Das 2012 Harare International Festival (HIFA) der Künste startete gestern Abend mit einer aufwändigen Eröffnungszeremonie auf dem etwas exklusiven Gelände des Festivals. Das Festival bietet ein umfangreiches Programm mit Musik, Theater und Tanz sowie ein kleines Programm für visuelle Kunst und ist ein Highlight im Kalender der simbabwischen Kunstszene.

Das 2012 Harare International Festival (HIFA) der Künste startete gestern Abend mit einer aufwändigen Eröffnungszeremonie auf dem etwas exklusiven Gelände des Festivals. Das Festival bietet ein umfangreiches Programm
Die HIFA wurde 1999 vom simbabwischen Expat Manuel Bagorro gegründet und hat die politischen und finanziellen Turbulenzen des Landes dank erheblicher ausländischer Unterstützung überstanden und Unterstützung durch die simbabwische Regierung. Trotz dieser Verbindungen, die von internationalen Künstlern und Organisationen kritisiert wurden, ist die HIFA eine Lebensader für eine Kunstszene, die sonst fast vollständig vom Rest der Welt isoliert wäre.

Das diesjährige Programm umfasst unter anderem musikalische Darbietungen von Ismael Lo, Tumi und dem Band Oliver Mtukudzi. Das Programm für visuelle Künste findet in der simbabwischen Nationalgalerie in Harare statt und zeigt eine Ausstellung mit Meisterwerken aus der Sammlung traditioneller afrikanischer Skulpturen der Galerie.

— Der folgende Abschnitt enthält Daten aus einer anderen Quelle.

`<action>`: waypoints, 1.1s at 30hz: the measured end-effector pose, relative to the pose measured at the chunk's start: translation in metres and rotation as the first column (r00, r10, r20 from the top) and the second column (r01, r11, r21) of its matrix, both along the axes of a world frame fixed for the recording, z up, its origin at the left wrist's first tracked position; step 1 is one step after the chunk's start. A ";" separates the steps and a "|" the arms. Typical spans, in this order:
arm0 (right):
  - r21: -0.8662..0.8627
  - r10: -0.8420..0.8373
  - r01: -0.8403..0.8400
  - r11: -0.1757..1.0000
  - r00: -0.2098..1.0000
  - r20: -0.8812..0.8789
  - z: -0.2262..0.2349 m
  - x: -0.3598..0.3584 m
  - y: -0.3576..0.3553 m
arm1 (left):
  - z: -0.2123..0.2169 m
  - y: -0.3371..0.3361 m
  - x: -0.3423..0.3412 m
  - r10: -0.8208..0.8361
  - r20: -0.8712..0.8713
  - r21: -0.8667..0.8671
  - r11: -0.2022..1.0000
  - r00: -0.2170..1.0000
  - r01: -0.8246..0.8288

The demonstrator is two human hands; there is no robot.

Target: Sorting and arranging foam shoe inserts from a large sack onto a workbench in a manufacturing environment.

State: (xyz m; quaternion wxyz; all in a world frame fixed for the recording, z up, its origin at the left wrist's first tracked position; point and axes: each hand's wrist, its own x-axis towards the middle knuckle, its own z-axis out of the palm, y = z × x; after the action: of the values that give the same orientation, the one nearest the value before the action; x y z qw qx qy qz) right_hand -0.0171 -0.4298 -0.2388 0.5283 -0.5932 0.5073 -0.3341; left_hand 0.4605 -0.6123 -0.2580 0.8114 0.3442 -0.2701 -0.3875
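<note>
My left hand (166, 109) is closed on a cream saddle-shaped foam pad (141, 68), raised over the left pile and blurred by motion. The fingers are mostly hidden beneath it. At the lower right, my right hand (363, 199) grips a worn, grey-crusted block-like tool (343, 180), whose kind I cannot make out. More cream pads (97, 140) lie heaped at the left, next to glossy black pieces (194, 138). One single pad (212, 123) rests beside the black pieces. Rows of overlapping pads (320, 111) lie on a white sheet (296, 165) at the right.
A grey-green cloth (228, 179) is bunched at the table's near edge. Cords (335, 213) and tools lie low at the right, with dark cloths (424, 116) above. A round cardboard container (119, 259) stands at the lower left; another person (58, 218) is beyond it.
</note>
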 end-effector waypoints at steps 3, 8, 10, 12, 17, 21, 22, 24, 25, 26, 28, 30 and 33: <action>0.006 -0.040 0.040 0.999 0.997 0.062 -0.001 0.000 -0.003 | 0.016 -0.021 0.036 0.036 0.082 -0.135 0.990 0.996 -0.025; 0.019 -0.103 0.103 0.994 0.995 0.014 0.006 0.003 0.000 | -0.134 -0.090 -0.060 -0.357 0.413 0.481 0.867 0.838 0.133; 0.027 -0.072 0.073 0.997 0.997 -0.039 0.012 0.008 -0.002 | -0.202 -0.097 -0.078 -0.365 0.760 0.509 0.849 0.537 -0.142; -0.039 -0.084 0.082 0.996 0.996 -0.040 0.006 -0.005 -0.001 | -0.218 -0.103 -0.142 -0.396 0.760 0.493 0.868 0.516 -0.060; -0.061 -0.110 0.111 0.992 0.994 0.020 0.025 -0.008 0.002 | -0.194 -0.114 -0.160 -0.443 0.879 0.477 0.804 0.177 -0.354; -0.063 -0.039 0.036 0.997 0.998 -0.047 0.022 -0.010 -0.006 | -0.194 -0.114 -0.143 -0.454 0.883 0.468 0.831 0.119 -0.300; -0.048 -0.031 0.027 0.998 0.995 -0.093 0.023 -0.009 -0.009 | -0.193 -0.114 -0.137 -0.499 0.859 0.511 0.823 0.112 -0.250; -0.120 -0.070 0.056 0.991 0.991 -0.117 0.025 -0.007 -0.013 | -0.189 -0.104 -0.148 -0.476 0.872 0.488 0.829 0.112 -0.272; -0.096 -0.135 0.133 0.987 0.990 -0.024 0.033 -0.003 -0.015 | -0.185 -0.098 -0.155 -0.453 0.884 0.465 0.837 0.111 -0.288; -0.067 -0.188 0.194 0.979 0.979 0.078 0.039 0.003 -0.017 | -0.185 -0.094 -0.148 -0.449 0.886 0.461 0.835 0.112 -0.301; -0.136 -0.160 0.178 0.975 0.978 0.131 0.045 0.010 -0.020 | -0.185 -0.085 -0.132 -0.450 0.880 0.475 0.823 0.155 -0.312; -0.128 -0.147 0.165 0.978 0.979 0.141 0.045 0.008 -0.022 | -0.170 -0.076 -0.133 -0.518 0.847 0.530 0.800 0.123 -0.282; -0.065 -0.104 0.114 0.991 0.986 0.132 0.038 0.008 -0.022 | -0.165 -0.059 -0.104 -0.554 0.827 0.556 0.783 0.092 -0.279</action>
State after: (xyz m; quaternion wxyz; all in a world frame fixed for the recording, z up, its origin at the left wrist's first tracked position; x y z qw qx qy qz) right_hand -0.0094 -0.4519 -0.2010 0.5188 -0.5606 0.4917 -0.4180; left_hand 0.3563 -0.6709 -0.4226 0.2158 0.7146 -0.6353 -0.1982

mit dem Titel Objects of Mediation und eine Gruppenausstellung zeitgenössischer Kunst, kuratiert von Regisseur Raphael Chikukwa. Letzterer trägt den unansehnlichen Titel UNEVENNESS: Befragung der dominierenden und dominierten Beziehungen auf der Grundlage verschiedener Kulturen, Religionen und Geschichten und enthält Werke von Tafadzwa Gweta (Simbabwe), Israel, Israel (Simbabwe), Samba Fall (Senegal / Norwegen). Mohau Modisakeng (Südafrika),
Themba Shibase (Südafrika) und Michelle Mathison (Simbabwe / Südafrika).